The medical cause of her death was confirmed as 1a) Acute respiratory distress syndrome due to 1b) Aspergillus Pneumonia.
4CIRCUMSTANCES OF DEATH
Luke died unexpectedly at his home address. He had been unwell with cold/flu like symptoms for approximately one week. Luke lived at his home address together with his parents, brother, cousin and another family friend. The property was rented from a private landlord. The family had lived in the property since 2014. Over the years they had numerous concerns as to the condition of the property which was cold and damp. In 2021 concerns had been raised to both the landlord and the environmental health department at Oldham Council by both the family and an early help service Positive steps. Whilst the Inquest considered whether the aspergillus (fungi/mould) was linked to the property the evidence did not support this. The source of the aspergillus could not be determined. Over the weekend prior to Lukes death he had had several discussions with out of hours medical providers via the NHS 111 call line. This is a commissioned service run by North West Ambulance (“NWAS”). Whilst the outcome of the calls had on two occasions suggested that Luke required a category three ambulance (attendance to be within 2 hours) the court heard over the weekend the wait time was 6-8 hours. Luke declined the same. On one occasion Luke did ask whether he could take himself to A&E but was advised not to. This was in line with a local NWAS policy that people who had described chest pain should not make their own way to A&E.
5CORONERS CONCERNS
During the course of the inquest the evidence revealed matters giving rise to concern. In my opinion there is a risk that future deaths will occur unless action is taken. In the circumstances it is my statutory duty to report to you.

The MATTERS OF CONCERN are as follows:
There is no register of Private landlords available in England. The court heard this was outwith other countries within the UK who had a national register. The lack of this meant that Local authorities could be hampered in not knowing up to date address/contact details when they were made aware of concerns with a privately rented . property. This is particularly important when the issue is one which is potentially life threatening ie asbestos in a property, dangerous items such as inappropriate cord blinds in a property with children or excessive damp.
 
NWAS had a local policy of advising people who described symptoms of chest pain (not immediate life threatening) to not attend A&E on their own.
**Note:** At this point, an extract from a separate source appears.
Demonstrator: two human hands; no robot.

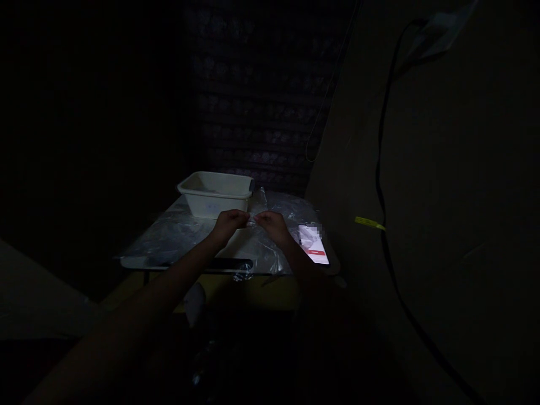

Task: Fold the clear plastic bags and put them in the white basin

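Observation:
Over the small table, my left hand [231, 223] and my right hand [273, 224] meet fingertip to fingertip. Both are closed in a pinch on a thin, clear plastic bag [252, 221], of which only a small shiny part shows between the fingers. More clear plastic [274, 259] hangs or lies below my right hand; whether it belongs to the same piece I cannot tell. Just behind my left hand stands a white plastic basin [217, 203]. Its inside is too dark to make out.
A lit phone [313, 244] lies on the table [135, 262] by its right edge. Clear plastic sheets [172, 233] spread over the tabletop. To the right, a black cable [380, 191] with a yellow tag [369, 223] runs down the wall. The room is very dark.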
Whilst NWAS have now revised this policy to remove this, it is not known if this could be set out in the local policies of other ambulance services.
6ACTION SHOULD BE TAKEN
In my opinion action should be taken to prevent future deaths and I believe each of you respectively have the power to take such action.
7YOUR RESPONSE
You are under a duty to respond to this report within 56 days of the date of this report, namely 12th October 2023. I, the Coroner, may extend the period.
 
Your response must contain details of action taken or proposed to be taken, setting out the timetable for action. Otherwise you must explain why no action is proposed.
8COPIES and PUBLICATION
I have sent a copy of my report to the Chief Coroner and to the following Interested Persons namely:­ The family of Luke Brooks
Oldham Borough Council
North West Ambulance Service
 
I am also under a duty to send the Chief Coroner a copy of your response.
 
The Chief Coroner may publish either or both in a complete or redacted or summary from. He may send a copy of this report to any person who he believes may find it useful or of interest. You may make representations to me the coroner at the time of your response, about the release or the publication of your response by the Chief Coroner.